*Extracted records:*
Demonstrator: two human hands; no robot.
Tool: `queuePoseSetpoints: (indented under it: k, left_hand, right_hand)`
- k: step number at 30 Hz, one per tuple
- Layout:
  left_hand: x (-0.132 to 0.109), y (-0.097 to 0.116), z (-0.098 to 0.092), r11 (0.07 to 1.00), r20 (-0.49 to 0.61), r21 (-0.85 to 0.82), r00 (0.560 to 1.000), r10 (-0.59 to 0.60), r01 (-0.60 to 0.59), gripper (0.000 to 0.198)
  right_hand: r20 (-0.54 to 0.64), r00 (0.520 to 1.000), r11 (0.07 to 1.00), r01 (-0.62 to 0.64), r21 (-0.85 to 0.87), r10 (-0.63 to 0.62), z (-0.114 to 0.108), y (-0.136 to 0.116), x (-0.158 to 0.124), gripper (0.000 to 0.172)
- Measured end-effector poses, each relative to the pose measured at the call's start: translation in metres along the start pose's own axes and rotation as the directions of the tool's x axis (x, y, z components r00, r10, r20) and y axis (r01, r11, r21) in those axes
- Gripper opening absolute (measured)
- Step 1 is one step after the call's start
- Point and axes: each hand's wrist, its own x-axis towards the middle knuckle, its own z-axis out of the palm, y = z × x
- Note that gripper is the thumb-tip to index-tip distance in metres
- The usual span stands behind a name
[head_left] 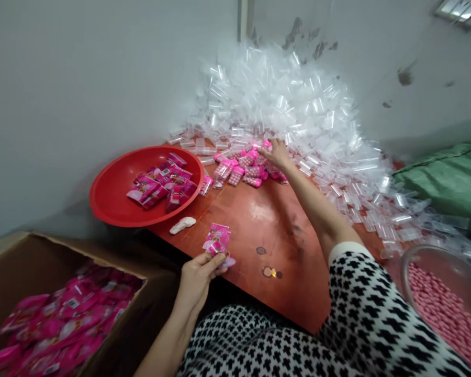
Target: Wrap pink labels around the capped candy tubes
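Near the table's front edge my left hand [202, 272] is closed, pinching a pink printed packet [219, 236] between thumb and fingers. Farther back, my right hand [277, 153] reaches to a pile of small clear bottles [235, 175] with pink caps and pink balls inside. Its fingers look apart at the pile's right side; the fingertips are partly hidden among the bottles, and I see nothing held.
A red basin [113, 209] with pink packets stands at left, above a cardboard box [157, 298] of more packets. Clear empty tubes [282, 99] heap up behind. A bowl [406, 267] of pink balls is at right. A white scrap [182, 225] lies on the orange table [251, 209].
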Motion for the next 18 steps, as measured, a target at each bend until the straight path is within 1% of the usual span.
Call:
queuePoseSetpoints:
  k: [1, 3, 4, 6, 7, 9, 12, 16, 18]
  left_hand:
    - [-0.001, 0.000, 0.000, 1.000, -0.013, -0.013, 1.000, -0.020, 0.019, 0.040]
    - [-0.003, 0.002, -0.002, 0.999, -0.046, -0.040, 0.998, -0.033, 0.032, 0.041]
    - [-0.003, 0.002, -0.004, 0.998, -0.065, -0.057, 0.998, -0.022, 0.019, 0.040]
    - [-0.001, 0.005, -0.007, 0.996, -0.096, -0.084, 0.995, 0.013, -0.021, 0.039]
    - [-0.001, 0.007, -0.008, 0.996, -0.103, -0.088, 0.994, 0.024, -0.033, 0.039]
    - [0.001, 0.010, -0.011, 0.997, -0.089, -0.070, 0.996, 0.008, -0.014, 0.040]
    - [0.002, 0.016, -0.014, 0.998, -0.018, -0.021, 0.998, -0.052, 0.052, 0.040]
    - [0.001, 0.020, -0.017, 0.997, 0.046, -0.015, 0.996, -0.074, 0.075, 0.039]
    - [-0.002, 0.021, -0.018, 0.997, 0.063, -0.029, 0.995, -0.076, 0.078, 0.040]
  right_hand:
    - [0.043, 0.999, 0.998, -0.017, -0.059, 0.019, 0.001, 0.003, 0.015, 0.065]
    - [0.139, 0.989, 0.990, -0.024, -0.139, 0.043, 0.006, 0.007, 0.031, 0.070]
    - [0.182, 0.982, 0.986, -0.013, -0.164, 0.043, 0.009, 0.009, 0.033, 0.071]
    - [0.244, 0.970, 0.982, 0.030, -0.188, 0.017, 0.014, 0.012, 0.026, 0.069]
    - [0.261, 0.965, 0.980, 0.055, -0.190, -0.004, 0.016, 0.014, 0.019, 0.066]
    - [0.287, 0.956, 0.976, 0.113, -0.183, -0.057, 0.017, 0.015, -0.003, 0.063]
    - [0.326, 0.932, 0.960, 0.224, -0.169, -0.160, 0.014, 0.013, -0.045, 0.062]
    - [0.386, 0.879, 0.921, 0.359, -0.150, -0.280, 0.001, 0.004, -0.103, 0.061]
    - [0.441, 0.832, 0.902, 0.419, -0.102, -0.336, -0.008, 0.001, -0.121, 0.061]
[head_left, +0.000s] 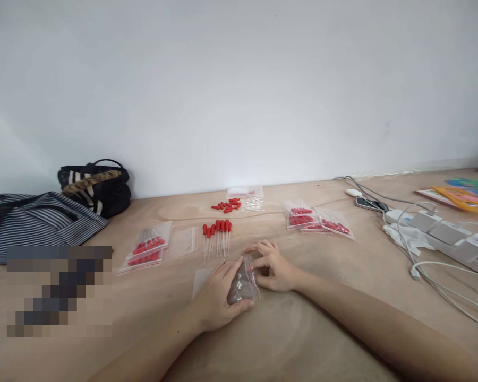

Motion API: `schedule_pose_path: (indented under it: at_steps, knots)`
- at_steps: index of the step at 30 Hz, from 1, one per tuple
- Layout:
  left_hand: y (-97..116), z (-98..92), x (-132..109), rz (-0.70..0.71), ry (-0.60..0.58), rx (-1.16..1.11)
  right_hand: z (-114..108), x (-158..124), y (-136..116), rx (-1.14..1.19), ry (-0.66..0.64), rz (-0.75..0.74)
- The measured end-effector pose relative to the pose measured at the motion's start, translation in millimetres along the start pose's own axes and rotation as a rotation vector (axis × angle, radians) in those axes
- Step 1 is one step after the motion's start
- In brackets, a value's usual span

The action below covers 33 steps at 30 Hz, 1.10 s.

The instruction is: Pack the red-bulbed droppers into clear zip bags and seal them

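Observation:
My left hand (217, 294) wraps round a small clear zip bag (245, 284) with a red seal strip, held up off the table. My right hand (273, 265) pinches the bag's top edge at the seal, fingers curled. Just beyond my hands lies a row of glass droppers with red bulbs (217, 236). An empty clear bag (201, 281) lies flat under my left hand. More loose droppers (227, 205) lie farther back beside a pile of empty bags (247, 197).
Filled bags of droppers lie at the left (145, 250) and right (316, 218). A black bag (95, 187) and striped cloth (35, 223) sit far left. A power strip (442, 233), white cables (434, 276), a phone (368, 203) and coloured sheets (462, 195) occupy the right.

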<state>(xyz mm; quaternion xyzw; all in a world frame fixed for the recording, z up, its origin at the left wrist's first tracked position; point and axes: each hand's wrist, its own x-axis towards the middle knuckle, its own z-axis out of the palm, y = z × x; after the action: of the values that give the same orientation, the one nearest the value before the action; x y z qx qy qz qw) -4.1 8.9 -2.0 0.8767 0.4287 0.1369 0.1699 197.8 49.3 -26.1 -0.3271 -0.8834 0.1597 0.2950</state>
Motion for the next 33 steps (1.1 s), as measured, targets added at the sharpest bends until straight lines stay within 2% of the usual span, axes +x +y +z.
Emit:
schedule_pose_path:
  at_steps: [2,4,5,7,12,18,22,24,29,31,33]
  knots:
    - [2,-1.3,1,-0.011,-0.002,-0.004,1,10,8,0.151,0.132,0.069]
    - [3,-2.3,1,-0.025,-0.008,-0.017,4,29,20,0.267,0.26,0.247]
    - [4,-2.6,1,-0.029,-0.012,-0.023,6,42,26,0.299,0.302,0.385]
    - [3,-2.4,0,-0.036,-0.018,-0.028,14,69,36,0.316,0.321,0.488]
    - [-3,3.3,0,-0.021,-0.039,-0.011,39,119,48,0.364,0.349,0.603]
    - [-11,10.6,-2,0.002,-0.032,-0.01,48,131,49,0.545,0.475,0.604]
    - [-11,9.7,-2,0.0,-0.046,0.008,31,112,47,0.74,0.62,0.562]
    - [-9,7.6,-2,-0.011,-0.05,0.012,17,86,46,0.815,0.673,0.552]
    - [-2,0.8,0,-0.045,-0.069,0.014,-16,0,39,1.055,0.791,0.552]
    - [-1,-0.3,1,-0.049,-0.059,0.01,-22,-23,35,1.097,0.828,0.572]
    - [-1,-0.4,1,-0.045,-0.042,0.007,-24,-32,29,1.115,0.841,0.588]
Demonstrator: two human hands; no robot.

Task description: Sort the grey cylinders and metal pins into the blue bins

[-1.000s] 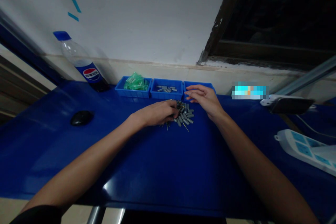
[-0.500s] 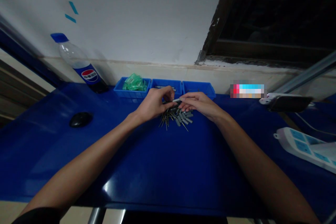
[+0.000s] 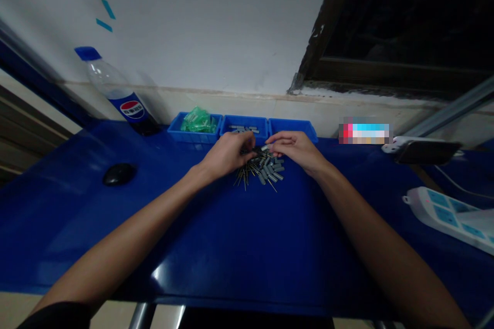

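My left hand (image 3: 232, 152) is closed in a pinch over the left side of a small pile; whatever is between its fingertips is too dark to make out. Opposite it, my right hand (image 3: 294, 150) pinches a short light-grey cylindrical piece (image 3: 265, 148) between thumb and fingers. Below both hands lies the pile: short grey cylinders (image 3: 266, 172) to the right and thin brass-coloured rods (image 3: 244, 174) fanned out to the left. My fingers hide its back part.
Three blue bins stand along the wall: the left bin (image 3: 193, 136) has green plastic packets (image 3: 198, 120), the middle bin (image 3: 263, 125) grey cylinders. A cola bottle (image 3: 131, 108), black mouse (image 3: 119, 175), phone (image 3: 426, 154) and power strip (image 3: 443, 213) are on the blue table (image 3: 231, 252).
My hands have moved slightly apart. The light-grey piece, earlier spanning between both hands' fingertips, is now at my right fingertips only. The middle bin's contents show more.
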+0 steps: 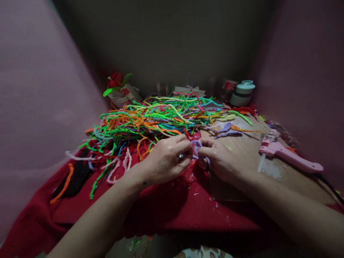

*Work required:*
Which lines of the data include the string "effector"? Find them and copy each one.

*Answer box:*
- Measured end-effector poses, each relative to the pose measured at the call's start: translation in metres along the start pose's own axes and rotation as the directions of the tool's x axis (x, y, z components r00, r10, r20) and y axis (r01, r11, r21) in those axes
- The measured end-effector pose relative to the pose measured at the motion's start, translation in millimetres along the start pose's own axes and rotation as a rotation vector (axis × angle, radians) in those axes

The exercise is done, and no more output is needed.